Estrosi anche stavolta. Il museo ebraico di Berlino si conferma a direzione eclettica e brillante – visitare, senza remore – e propone l’esibizione: Sex: Jewish Positions, titolo notevole per una mostra che «plays with the differing perceptions of sexuality in Judaism». Ottimo il titolo, ironico, interessante il tema, gestito con apprezzabile leggerezza e, appunto, ironia.
La posizione ebraica non entrerà nel kamasutra, mi pare ovvio, ma nel novero delle idee ben riuscite, come diceva Hannibal, di sicuro.
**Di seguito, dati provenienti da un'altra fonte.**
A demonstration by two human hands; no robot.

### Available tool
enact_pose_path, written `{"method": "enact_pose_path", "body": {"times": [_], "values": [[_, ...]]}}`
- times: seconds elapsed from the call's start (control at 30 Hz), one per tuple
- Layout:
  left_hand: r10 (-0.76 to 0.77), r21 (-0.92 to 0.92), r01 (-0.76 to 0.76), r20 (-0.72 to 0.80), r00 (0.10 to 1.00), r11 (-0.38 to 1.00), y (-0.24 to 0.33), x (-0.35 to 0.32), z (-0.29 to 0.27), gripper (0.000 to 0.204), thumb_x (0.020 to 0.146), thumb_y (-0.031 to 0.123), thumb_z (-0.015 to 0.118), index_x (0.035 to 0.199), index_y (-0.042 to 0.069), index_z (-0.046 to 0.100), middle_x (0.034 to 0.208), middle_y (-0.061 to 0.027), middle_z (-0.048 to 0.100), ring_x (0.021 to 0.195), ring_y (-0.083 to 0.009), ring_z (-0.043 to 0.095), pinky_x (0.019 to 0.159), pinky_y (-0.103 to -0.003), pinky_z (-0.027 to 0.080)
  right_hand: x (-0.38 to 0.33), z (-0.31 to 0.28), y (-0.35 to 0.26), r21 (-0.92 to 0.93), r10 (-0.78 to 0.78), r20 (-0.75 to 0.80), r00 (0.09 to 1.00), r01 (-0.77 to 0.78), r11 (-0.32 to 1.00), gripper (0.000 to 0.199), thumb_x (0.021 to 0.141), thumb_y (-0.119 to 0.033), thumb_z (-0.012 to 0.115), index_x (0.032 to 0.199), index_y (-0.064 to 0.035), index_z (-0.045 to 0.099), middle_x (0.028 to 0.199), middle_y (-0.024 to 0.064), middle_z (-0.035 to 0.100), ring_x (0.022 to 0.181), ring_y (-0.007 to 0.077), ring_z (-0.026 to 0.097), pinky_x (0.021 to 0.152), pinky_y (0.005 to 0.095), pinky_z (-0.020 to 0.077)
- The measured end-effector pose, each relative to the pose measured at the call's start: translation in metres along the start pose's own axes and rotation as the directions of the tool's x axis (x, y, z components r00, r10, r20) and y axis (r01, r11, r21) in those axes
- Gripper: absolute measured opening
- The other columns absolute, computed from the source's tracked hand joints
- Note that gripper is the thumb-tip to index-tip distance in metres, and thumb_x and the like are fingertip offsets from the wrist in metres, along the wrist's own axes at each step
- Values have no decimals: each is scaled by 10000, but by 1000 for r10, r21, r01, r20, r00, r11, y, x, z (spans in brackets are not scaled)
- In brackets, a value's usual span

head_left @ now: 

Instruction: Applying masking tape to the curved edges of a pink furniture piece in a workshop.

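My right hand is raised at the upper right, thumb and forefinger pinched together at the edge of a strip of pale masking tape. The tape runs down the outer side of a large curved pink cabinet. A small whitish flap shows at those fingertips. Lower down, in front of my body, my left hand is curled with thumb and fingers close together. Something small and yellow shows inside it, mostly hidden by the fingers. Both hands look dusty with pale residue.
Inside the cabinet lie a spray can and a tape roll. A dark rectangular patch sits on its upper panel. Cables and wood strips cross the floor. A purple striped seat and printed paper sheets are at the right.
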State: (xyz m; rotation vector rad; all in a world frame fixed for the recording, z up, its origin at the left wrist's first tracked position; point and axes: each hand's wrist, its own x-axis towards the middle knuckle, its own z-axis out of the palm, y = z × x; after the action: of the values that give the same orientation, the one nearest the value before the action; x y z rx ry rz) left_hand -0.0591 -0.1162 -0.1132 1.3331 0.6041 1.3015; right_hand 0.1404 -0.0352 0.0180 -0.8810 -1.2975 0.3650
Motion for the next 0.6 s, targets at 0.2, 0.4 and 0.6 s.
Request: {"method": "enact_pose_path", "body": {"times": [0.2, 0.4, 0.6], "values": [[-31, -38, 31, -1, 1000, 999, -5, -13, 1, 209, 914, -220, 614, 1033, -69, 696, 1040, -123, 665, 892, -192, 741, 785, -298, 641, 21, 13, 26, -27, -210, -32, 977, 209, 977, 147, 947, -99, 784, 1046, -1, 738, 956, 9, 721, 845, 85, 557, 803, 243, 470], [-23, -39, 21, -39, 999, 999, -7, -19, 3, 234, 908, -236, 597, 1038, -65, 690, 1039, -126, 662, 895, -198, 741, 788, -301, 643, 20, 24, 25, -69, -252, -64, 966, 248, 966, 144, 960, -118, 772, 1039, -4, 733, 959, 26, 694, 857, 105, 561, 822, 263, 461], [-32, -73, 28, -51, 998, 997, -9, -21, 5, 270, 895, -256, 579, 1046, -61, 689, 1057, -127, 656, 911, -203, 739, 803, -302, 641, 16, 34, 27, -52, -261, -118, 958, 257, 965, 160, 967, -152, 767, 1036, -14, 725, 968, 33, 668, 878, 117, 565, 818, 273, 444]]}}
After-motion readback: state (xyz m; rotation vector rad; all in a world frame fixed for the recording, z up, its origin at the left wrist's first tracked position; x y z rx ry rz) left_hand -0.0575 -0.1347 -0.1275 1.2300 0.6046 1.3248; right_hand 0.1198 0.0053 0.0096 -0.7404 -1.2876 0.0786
All’improvviso, la notizia della scomparsa di Steve Albini, produttore, musicista, critico, ingegnere del suono, soprattutto direi conoscitore della musica e persona intelligente. I commenti sono stati numerosi, spesso competenti, la sua famosa lettera di produzione dei Nirvana è stata citata in ogni dove: «I think the very best thing you could do at this point is exactly what you are talking about doing: bang a record out in a couple of days, with high quality but minimal “production” and no interference from the front office bulletheads», etc. Il fatto che in primis lui fosse un musicista e del periodo più florido del suono di Seattle e filiazioni varie ha influenzato positivamente tutto il suo lavoro. Oltre ai dischi suonati, Shellac sopra tutto e ci dev’essere un’uscita a breve, quelli prodotti sono innumerevoli, di cui direi ne conosco il tre per cento. Gli elenchi dei migliori album da lui prodotti si sprecano, quasi tutti riportano In Utero dei Nirvana per primo, poi Surfer Rosa dei Pixies, Rid of Me di PJ Harvey, Walking Into Clarksdale di Page and Plant e Ys. di Joanna Newsom. Che comunque si dovrebbero conoscere.
Per quanto mi riguarda, se Walking Into Clarksdale lo metterei solo per la felicitazione della reunion, confermerei PJ Harvey, i Pixies, anche Death to the Pixies pur essendo una raccolta, poi ci metterei dritto dritto Razorblade Suitcase dei Bush, scherziamo?, poi Pod dei Breeders che, alla fine, sono la costola significativa dei Pixies, aggiungerei Blow It Out Your Ass It’s Veruca Salt delle Veruca Salt, pur essendo un EP, infine Urge Overkill, direi The Supersonic Storybook e Jesus Urge Superstar. L’impronta di Albini nella musica della seconda metà dei Novanta è stata poderosa, quel suono inconfondibile delle chitarre e delle batterie è per buona parte suo, gli va dato merito.
Ci sarò, perdio, biglietto preso. Arrivo Mike, Mr Bungle, saròcci.